DATA SECTION:

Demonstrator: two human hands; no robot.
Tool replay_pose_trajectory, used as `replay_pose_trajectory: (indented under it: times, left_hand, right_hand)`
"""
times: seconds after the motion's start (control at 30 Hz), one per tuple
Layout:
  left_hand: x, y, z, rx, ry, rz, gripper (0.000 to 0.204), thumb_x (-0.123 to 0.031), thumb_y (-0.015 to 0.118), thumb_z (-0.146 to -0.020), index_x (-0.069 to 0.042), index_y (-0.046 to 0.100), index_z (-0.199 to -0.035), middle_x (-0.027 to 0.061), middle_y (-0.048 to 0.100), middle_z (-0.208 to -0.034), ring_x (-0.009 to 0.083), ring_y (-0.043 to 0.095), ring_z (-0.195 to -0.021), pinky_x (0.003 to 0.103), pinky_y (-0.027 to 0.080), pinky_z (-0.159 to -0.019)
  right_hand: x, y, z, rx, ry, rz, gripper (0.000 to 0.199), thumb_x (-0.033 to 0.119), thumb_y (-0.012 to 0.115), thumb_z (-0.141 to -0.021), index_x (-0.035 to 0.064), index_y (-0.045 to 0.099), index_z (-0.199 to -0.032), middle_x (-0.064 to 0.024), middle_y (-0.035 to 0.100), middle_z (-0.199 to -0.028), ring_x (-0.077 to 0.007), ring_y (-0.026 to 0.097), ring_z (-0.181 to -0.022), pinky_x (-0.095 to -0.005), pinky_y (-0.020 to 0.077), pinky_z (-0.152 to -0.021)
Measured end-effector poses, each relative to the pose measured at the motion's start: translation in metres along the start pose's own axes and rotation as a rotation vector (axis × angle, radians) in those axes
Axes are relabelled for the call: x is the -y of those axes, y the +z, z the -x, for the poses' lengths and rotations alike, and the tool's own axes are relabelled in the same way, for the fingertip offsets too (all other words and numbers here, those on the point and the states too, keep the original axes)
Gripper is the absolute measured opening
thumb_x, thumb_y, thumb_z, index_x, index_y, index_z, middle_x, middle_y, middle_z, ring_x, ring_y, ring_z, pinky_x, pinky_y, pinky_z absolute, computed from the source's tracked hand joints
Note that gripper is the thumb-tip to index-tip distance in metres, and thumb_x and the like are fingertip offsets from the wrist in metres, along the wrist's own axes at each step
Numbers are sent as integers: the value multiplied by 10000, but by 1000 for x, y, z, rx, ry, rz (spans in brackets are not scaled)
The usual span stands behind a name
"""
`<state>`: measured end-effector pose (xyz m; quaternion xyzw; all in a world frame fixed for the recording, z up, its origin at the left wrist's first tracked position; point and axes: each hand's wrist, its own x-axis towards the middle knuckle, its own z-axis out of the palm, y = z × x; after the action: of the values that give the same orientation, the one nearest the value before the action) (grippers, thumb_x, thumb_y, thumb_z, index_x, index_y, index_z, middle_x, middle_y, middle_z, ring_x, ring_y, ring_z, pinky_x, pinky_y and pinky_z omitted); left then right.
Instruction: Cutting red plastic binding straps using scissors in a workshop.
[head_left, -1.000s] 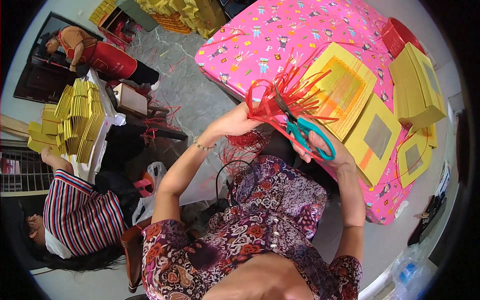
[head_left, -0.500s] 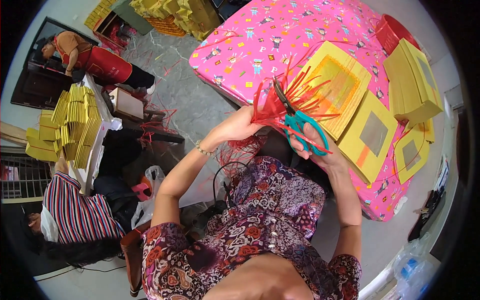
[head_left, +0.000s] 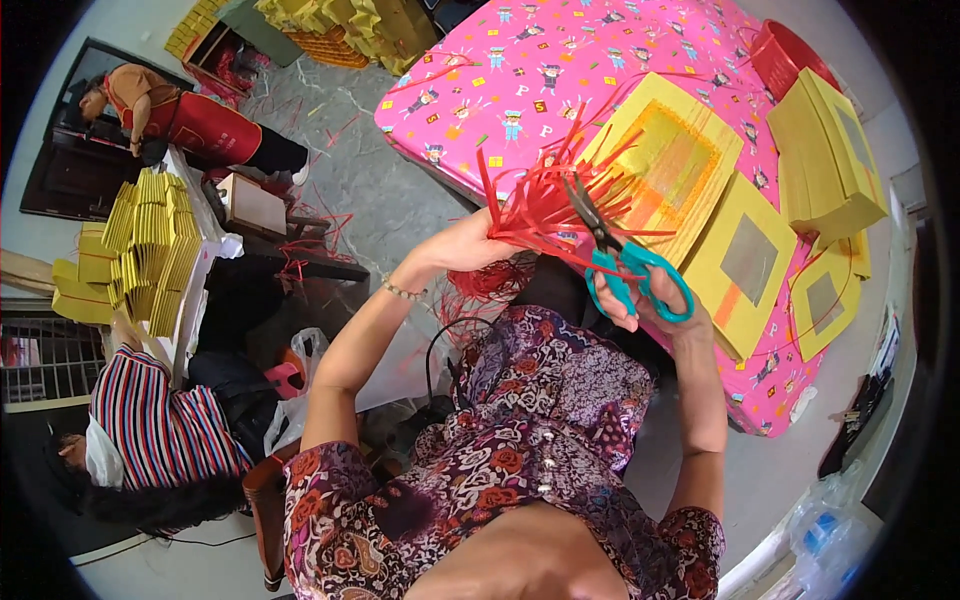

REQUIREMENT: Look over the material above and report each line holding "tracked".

SOLUTION BELOW:
thumb_x, thumb_y, thumb_z, index_x, index_y, index_z, middle_x, middle_y, middle_z, ring_x, ring_y, ring_z, pinky_x, pinky_y, pinky_z absolute, computed from the source's tracked hand joints
`<state>`: measured end-effector pose (xyz m; quaternion xyzw; all in a world frame fixed for the recording, z up, its origin at the left wrist's first tracked position; point and axes: each hand's wrist, its own x-axis towards the middle knuckle, its own z-axis out of the palm, y = z × x; after the action: of the values that give the same orientation, the one nearest the value before the action) (grippers, thumb_x, thumb_y, thumb_z, index_x, index_y, index_z, middle_x, middle_y, middle_z, ring_x, ring_y, ring_z, pinky_x, pinky_y and pinky_z omitted); left then right.

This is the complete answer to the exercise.